# Version 2.0 of the deer antler calls



## EndTuition (May 24, 2004)

Decided to add some wood to the antler calls I made to see how they looked. I still want them to look like antler calls. not wood calls. No finish on the mesquite, and I went ahead and "did it up" on one with some burnt hedge just to see. I never liked the plastic tubes. 
What do you think ?


----------



## Tortuga (May 21, 2004)

I like that look, Richard...looks a lot more 'outdoorsey'..LOL..Plastic is just that..Plastic..
I don't even feel like I've made a pen when I make it out of acrylic...but it seems to be what the buying (?) public wants..LOL..

Tried one of SK/Dale's inlay pens last night..Mixed results..the 'south end' of it looked great..but when you rotated it..the 'north end' blew out on me..Guess I didn't do too good a job on the glueing...but I AM on a learning curve with them. That inlay work would look fantastic on those calls and grunts..(hint..hint..lol).

Great work on the calls..(but put some finish on them other mesquite ends..lol)

(Seems kinda 'ironic'...calling a deer into you with another deer's antlers to his 'doom'..but I guess that's along the same lines as 'rattling' one up with anters):spineyes:


----------



## Viking48 (Jan 24, 2006)

I agree, Looks like the Real McCoy.


----------



## bill (May 21, 2004)

I really like the shape of the middle one


----------



## Bobby (May 21, 2004)

So your letting the antler take the place of the tube?? Does it change the sound any? How do you make the grunt make different sounds if you can't bend the antler like you can the tube?


----------



## Swampus (Sep 1, 2005)

They really look great to me--exactly what I was thinking in my minds eye--I need to hear them but wonder if the sound tube would need any more length for sound--Guess I will see 2marro--All I know Richard is the ones you have already made me sound VERY GOOD!! Supper right on in tone and volume! Very "On" life call--sounds exactly like a buck in the wild-- Way better than any other calls I have in my arsenal!

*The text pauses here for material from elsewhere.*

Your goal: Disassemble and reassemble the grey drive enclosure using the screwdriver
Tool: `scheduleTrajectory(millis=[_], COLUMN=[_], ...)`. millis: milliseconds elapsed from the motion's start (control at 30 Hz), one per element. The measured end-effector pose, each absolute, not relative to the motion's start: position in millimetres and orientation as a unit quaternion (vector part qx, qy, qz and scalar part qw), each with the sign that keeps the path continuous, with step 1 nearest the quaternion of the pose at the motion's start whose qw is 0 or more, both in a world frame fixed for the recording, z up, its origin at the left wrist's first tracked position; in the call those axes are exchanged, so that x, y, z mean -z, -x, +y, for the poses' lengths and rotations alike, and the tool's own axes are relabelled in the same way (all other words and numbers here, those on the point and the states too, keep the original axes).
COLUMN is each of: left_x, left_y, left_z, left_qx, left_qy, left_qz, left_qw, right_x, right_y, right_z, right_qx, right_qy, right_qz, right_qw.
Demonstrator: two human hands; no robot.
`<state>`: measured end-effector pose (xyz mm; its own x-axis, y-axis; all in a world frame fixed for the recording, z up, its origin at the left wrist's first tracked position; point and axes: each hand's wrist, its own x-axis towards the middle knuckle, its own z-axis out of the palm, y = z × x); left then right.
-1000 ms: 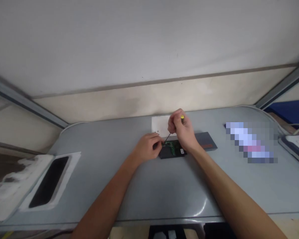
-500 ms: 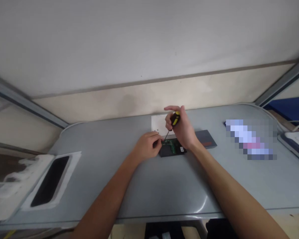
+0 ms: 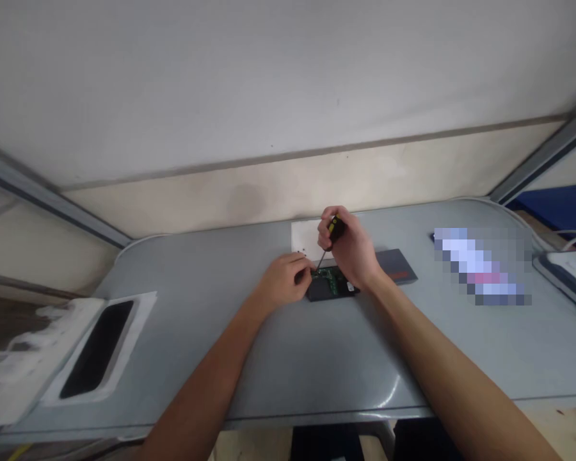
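My right hand [image 3: 348,246] is wrapped round a black and yellow screwdriver [image 3: 336,229]. Its thin shaft slants down to the upper left part of an opened black device with a green circuit board [image 3: 333,283]. At the device's left edge is my left hand [image 3: 284,280], its thumb and fingers pinched together by the screwdriver's tip. Whatever lies between those fingertips is too small to make out. Behind the device, a white sheet [image 3: 307,235] carries several tiny dark bits. A dark grey flat panel [image 3: 396,266] lies to the right, partly behind my right wrist.
On the grey table [image 3: 201,269], a black phone-shaped object [image 3: 97,349] rests on white paper at the left, beside a white strip [image 3: 43,365]. A pixelated item [image 3: 482,266] lies at the right, near a white and dark device [image 3: 569,275]. A wall stands behind.
My right hand's forefinger, stretched out before, has curled in round the top of the screwdriver handle. My left hand has stayed in place.
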<state>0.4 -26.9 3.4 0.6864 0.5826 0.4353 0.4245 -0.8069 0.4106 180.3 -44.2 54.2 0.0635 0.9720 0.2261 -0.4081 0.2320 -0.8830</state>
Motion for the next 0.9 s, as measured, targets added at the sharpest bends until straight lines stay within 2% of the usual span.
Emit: scheduleTrajectory(millis=[333, 533, 733, 900], left_x=[-0.4, 0.2, -1.8, -1.8], left_y=[-0.1, 0.0, -1.3, -1.9], left_z=[-26.5, -26.4, -27.5, -27.6], left_qx=[-0.269, -0.271, -0.259, -0.254], left_qy=[-0.912, -0.914, -0.916, -0.918], left_qz=[0.281, 0.279, 0.285, 0.286], left_qw=[0.129, 0.117, 0.115, 0.106], right_x=[-53.0, -57.0, -52.0, -57.0], right_y=[-184.5, -183.5, -179.6, -177.3], right_z=[-44.1, -46.4, -47.8, -49.4], right_qx=[-0.492, -0.498, -0.484, -0.492], right_qy=[0.358, 0.366, 0.347, 0.358], right_qz=[-0.425, -0.467, -0.437, -0.444], right_qw=[0.670, 0.632, 0.674, 0.658])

Bobby--as with any flex tube call just put your hand over the end and make all the same sounds--low--distant--mad Fighting--Rut! Doe--Fawn just by moving the rubber band inside the reed area. I thought there would be a difference as Tube or Rigid and there is none to be heard.

You have a great product and thanks Man!


----------



## EndTuition (May 24, 2004)

Bobby said:


> So your letting the antler take the place of the tube?? Does it change the sound any? How do you make the grunt make different sounds if you can't bend the antler like you can the tube?

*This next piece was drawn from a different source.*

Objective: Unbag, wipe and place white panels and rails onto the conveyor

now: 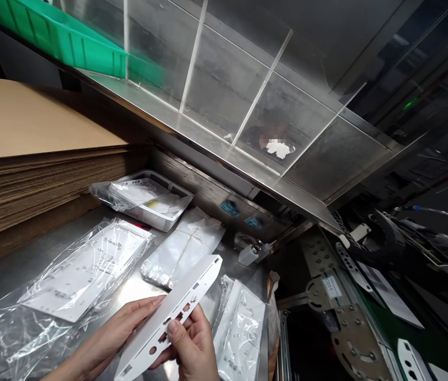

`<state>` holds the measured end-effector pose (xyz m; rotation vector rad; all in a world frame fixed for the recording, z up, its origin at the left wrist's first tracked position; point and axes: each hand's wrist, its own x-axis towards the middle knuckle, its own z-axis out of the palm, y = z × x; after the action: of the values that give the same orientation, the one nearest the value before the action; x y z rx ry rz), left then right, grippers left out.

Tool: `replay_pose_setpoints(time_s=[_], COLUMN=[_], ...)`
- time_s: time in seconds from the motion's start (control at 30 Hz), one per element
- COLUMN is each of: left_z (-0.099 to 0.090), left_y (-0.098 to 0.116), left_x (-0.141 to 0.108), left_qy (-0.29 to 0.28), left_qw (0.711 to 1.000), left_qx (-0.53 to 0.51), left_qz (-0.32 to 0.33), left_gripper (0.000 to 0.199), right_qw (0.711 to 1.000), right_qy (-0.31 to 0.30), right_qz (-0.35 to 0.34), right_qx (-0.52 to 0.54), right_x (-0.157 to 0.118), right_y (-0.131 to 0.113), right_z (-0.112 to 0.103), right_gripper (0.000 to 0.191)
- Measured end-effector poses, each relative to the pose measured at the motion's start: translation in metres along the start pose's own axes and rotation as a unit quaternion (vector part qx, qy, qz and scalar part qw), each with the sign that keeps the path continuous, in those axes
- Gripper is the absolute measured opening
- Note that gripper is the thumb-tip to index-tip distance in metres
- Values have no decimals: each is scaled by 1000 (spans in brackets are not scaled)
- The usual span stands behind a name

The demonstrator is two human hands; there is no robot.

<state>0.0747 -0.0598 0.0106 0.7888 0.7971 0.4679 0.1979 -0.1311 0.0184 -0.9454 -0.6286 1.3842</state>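
A white plastic panel (176, 317), long and narrow with a row of cut-outs along its edge, is tilted between my two hands above the bench. My left hand (128, 325) holds its left side, the fingers lying along the broad face and partly hidden by it. With the thumb on the edge with the cut-outs, my right hand (192, 341) grips it from the right. To the left lies a bagged white panel (89, 267) in clear plastic. Another bagged white part (242, 330) lies right of my right hand. Behind is a banded stack of clear bags (186, 246).
A grey tray (160, 203) with a clear bag and papers stands at the back, near a small white bottle (249, 255). Stacked cardboard (41, 174) rises at left. A green bin (57, 37) sits on the metal shelf (160, 108). At right, a green conveyor belt (426, 346) carries white parts.
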Motion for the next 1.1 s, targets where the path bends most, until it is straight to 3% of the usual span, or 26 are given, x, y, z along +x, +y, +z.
replay_pose_setpoints(time_s=[0.1, 0.17, 0.3, 0.43, 0.5, 0.53, 0.57, 0.6, 0.63, 0.67, 0.73, 0.9, 1.0, 1.1], left_z=[-3, -9, -25, -29, -26, -25, -25, -25, -27, -30, -40, -64, -58, -45], left_y=[-1, -5, -26, -43, -43, -41, -38, -35, -33, -31, -34, -51, -48, -37], left_x=[2, 2, -3, -16, -25, -31, -36, -43, -49, -55, -65, -76, -73, -62], left_qy=[-53, -42, -29, 28, 68, 90, 115, 141, 162, 176, 182, 132, 114, 114], left_qw=[999, 999, 998, 996, 993, 990, 987, 982, 978, 974, 973, 980, 979, 981], left_qx=[7, 20, 10, -21, -54, -77, -97, -113, -125, -134, -136, -146, -166, -155], left_qz=[-8, -10, 55, 81, 78, 70, 61, 54, 47, 42, 28, -14, -22, -36], left_gripper=[45, 53, 97, 105, 105, 103, 99, 94, 89, 83, 73, 77, 75, 69], right_qw=[1000, 1000, 999, 994, 984, 969, 936, 885, 798, 752, 710, 701, 734, 787], right_qy=[-11, -15, -42, -72, -85, -82, -73, -55, -34, -19, -31, -69, -69, -65], right_qz=[-6, -11, 13, 73, 97, 91, 71, 40, -9, -27, -21, 15, 47, 102], right_qx=[-4, -5, -9, -47, -123, -215, -337, -461, -601, -659, -704, -709, -673, -605], right_x=[0, 0, 3, 22, 39, 50, 61, 72, 82, 92, 109, 133, 146, 161], right_y=[-3, -6, -5, 10, 14, 14, 13, 13, 13, 15, 25, 49, 44, 37], right_z=[0, 1, 6, 19, 20, 16, 10, 2, -7, -17, -36, -64, -79, -96], right_gripper=[42, 41, 35, 34, 35, 35, 34, 31, 24, 21, 16, 24, 12, 7])
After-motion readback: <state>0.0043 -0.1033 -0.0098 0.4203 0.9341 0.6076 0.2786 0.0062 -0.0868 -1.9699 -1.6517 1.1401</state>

Actually it's the other way around, the wood is taking the place of the plastic as the reed is in the long section. The antler is the end you blow into on these. It could be set up the other way if the wood section is long enough though, but I have not found it to make any difference. You can get all the same sounds, you just have to use both hands with out the plastic tube. The barrel just has to be long enough to get your hands around. The reed section has to be at least 3.5 inches just to hold the very long reed. I have to admit, they do look backwards.


----------



## Slip (Jul 25, 2006)

I love the shape of the wood in the middle one. The antler is nice also. I like them.


----------



## EndTuition (May 24, 2004)

Finished Up..The ends are belled and they woudn't stand up on the little post like a duck call so I had to set them to the side a bit.








This one I could round off and still probably have enough antler, but I just wanted to see what others thought of it as is.


----------



## Tortuga (May 21, 2004)

SUPER WORK, Richard...Especially like that second one with the antler base..I'd leave it just like it is...sure as hell ain't no doubt what it is made of...


----------



## Flat Fish (Jun 18, 2005)

Those look awesome. Great idea and great work.


----------



## Hooked (Oct 15, 2004)

Great work. I'm with T, using the antler base is a real standout.


----------